# [About this task]
Reproduce the data exactly as it stands.

─── Exercise data

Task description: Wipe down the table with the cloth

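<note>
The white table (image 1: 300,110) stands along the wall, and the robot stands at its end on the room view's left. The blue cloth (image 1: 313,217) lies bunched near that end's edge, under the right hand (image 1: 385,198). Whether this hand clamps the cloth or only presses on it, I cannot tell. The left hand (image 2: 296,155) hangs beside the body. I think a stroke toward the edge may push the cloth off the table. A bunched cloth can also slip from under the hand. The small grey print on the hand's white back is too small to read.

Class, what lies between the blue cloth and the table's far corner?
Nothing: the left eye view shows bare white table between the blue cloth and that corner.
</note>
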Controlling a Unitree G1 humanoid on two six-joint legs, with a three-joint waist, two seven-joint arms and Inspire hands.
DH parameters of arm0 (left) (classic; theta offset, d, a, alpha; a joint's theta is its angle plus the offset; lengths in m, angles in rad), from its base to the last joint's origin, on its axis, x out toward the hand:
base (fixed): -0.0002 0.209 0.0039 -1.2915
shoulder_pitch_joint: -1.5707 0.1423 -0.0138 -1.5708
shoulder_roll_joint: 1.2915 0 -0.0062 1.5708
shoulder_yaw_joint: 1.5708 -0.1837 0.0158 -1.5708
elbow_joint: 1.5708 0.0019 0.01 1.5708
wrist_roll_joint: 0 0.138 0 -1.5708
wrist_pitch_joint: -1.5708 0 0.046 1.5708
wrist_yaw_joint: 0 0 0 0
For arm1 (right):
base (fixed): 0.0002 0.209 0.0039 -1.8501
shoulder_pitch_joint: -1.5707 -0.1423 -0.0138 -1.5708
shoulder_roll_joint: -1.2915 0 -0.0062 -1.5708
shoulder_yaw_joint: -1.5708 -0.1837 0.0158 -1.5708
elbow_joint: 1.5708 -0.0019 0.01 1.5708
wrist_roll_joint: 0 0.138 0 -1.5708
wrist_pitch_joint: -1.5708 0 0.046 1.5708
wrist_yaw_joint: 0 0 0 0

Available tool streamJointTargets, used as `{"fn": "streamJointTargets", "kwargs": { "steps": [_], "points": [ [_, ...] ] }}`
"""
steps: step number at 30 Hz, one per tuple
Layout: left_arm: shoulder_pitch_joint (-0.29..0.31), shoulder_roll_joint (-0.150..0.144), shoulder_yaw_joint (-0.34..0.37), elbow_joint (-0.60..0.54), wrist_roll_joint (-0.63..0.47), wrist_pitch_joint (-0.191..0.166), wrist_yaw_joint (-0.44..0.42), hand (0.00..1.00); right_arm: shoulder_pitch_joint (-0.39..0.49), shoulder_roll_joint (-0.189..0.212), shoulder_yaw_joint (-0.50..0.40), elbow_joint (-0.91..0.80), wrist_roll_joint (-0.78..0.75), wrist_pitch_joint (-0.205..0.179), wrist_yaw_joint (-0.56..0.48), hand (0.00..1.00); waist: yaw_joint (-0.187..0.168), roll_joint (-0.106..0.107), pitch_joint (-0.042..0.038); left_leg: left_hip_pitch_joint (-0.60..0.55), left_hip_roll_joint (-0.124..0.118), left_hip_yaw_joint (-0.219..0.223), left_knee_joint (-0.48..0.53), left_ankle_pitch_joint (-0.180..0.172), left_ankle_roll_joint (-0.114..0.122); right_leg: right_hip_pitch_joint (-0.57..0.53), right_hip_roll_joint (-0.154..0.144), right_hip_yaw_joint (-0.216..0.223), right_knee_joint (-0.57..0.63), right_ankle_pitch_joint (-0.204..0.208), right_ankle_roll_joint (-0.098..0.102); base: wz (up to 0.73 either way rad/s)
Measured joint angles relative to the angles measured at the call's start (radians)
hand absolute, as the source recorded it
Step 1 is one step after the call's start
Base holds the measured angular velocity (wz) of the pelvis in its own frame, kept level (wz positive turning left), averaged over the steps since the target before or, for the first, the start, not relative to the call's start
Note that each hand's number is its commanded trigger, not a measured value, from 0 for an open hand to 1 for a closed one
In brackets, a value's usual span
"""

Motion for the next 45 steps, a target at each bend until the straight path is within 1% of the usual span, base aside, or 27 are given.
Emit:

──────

# [Task answer]
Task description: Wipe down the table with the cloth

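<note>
The white table (image 1: 300,110) stands along the wall, and the robot stands at its end on the room view's left. The blue cloth (image 1: 313,217) lies bunched near that end's edge, under the right hand (image 1: 385,198). Whether this hand clamps the cloth or only presses on it, I cannot tell. The left hand (image 2: 296,155) hangs beside the body. I think a stroke toward the edge may push the cloth off the table. A bunched cloth can also slip from under the hand. The small grey print on the hand's white back is too small to read.

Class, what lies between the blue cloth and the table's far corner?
Nothing: the left eye view shows bare white table between the blue cloth and that corner.
</note>
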Controlling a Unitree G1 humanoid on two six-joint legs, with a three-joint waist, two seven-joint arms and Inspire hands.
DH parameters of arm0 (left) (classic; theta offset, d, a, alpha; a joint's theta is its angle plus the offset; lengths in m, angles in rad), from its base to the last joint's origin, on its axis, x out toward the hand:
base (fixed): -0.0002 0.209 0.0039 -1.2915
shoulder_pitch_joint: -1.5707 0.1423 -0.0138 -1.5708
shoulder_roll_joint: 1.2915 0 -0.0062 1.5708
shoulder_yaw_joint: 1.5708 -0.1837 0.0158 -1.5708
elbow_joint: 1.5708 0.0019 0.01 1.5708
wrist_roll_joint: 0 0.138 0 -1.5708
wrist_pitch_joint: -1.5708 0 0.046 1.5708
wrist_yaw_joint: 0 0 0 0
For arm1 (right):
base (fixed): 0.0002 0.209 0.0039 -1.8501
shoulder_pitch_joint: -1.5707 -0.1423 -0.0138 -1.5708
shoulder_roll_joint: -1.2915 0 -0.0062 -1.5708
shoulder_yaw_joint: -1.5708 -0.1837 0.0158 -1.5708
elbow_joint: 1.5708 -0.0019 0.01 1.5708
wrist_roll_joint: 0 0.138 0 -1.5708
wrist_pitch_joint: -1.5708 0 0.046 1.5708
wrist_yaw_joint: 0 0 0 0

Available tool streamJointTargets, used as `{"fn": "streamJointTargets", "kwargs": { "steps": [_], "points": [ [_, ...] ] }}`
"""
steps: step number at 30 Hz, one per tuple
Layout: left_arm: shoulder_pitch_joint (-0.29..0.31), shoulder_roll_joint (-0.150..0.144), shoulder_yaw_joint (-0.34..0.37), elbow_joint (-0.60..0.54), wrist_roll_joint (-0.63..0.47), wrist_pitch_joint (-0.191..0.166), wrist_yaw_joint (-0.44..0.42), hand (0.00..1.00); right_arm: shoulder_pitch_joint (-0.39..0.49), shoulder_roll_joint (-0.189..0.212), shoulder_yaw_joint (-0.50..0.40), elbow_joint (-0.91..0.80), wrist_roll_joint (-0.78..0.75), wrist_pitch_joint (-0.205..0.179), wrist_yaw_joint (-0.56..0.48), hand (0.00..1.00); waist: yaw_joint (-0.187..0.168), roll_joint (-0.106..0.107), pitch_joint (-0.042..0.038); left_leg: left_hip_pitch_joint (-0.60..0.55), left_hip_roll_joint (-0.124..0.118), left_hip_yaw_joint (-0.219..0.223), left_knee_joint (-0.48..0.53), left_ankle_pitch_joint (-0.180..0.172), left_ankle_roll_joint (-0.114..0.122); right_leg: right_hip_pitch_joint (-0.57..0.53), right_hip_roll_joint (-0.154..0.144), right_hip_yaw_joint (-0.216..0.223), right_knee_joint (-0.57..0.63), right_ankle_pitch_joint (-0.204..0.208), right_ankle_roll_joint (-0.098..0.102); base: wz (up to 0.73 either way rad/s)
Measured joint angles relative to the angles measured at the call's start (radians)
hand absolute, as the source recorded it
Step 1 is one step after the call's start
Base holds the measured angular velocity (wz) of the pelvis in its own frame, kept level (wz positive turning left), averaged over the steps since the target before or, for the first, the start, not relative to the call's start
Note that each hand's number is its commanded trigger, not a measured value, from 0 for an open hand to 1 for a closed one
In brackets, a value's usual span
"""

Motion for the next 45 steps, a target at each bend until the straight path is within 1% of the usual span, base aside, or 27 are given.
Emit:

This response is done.